**TASK TO COMPLETE**
The answer must consist of each line below that contains the string "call".

**DATA SUPPLIED**

+-------+

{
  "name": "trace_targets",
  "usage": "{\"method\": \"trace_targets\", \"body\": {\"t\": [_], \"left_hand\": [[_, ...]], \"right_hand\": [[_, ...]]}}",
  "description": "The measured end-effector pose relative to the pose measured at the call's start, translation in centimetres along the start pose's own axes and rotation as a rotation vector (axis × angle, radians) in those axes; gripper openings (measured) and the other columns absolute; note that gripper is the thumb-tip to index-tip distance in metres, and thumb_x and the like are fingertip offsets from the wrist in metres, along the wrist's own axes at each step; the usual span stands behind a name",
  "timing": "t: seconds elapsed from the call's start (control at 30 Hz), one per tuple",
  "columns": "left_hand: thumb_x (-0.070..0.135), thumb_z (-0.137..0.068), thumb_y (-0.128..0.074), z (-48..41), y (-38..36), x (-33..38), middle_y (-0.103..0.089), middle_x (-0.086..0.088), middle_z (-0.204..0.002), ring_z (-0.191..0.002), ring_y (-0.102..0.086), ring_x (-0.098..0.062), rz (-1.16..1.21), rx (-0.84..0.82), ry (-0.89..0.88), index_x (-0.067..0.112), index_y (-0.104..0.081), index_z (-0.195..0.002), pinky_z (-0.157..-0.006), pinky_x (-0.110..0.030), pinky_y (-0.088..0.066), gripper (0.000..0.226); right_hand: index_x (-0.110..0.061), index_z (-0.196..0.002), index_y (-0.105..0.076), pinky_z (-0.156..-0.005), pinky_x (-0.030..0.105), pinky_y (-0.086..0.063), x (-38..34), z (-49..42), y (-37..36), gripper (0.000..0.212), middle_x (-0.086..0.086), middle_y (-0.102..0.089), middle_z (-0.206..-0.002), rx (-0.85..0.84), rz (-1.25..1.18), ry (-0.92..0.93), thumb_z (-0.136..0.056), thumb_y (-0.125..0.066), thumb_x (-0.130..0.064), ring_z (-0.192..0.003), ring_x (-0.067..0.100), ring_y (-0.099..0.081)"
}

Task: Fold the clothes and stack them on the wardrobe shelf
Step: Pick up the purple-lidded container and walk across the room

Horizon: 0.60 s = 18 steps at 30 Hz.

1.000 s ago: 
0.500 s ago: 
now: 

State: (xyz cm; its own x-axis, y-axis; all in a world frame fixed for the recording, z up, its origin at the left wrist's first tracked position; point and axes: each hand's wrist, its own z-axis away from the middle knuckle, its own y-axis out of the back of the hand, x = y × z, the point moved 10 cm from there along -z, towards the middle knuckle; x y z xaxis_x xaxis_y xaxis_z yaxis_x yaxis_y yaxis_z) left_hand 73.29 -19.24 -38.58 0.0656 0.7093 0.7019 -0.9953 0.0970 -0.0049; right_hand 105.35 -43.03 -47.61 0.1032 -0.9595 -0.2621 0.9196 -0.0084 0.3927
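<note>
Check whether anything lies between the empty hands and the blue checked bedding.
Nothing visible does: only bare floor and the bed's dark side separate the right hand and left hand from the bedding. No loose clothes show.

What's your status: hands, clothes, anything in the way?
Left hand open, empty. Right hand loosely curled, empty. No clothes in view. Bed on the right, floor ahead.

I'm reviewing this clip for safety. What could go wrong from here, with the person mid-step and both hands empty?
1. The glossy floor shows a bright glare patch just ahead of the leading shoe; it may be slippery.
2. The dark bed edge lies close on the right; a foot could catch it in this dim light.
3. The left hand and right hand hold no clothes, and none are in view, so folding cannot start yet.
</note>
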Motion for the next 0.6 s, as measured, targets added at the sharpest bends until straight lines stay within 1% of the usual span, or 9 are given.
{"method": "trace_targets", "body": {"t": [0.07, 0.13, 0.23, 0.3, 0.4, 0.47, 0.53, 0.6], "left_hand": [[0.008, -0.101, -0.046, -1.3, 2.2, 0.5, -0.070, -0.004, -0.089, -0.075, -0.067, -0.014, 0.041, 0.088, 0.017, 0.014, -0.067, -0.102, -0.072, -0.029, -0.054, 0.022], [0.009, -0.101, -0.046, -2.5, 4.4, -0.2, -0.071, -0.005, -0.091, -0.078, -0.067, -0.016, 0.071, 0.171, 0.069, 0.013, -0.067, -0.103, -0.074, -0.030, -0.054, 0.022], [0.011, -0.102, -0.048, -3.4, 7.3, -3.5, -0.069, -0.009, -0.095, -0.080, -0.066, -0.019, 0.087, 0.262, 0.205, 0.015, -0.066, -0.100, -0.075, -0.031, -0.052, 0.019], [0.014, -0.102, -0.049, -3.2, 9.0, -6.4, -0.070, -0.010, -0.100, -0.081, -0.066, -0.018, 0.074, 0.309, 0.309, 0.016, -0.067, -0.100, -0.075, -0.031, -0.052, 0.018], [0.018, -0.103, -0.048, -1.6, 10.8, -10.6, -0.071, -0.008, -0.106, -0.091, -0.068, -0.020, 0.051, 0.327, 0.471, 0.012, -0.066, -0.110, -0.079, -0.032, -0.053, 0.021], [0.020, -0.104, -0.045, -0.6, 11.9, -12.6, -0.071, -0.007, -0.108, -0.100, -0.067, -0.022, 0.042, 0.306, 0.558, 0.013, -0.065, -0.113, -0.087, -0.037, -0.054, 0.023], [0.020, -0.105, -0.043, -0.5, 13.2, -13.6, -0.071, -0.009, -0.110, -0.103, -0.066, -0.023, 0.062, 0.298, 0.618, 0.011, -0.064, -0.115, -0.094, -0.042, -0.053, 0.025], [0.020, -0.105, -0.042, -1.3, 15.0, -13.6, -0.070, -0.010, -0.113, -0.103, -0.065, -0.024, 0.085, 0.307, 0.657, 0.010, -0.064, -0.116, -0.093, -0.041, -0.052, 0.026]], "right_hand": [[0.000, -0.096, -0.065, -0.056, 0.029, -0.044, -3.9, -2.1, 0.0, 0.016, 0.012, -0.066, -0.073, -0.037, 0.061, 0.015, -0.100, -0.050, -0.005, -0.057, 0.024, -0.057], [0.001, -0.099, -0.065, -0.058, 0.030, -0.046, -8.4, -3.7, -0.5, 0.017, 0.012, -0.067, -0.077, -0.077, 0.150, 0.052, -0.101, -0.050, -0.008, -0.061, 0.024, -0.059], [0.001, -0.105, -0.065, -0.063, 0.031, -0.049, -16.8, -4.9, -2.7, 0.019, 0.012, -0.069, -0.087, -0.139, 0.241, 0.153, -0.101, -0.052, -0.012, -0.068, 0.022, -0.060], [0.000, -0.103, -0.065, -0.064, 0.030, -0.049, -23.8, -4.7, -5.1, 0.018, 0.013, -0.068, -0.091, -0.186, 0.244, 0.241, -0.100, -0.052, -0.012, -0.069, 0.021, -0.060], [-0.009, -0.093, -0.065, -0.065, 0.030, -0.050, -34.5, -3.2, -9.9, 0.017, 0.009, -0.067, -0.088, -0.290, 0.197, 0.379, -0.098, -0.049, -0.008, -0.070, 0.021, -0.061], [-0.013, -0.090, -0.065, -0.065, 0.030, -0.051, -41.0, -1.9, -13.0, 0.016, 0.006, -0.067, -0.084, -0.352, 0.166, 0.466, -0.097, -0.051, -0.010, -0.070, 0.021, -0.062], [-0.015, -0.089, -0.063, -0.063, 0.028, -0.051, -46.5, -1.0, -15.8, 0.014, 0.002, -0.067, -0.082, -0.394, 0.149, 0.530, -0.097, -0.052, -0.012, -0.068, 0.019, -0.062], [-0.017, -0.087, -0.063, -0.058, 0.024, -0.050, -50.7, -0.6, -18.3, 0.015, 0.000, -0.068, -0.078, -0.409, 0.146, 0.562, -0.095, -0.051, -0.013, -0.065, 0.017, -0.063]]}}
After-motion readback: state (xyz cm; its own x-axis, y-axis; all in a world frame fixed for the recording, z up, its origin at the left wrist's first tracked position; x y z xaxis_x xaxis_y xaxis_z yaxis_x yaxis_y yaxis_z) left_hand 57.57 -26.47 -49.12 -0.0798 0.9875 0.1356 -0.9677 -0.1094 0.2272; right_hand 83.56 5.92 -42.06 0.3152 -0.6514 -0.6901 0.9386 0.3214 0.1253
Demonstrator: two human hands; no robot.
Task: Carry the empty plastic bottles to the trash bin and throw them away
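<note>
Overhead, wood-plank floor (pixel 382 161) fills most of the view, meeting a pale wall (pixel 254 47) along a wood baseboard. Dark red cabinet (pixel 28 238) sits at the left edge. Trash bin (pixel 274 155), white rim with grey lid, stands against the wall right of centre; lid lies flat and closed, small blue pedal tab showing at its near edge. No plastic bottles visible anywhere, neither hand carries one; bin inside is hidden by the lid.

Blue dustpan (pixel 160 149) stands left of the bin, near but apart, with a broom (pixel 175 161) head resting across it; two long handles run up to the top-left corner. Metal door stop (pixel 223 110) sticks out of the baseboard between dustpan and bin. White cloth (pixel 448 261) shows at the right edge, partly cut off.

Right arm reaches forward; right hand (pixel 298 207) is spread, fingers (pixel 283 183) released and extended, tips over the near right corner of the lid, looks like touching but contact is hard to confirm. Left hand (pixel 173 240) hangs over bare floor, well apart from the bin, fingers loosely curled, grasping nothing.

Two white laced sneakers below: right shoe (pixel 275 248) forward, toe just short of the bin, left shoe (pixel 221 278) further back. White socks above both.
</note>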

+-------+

**SOLUTION TO THIS EXERCISE**
  "description": "The measured end-effector pose relative to the pose measured at the call's start, translation in centimetres along the start pose's own axes and rotation as a rotation vector (axis × angle, radians) in those axes; gripper openings (measured) and the other columns absolute; note that gripper is the thumb-tip to index-tip distance in metres, and thumb_x and the like are fingertip offsets from the wrist in metres, along the wrist's own axes at each step; the usual span stands behind a name",
  "timing": "t: seconds elapsed from the call's start (control at 30 Hz), one per tuple",

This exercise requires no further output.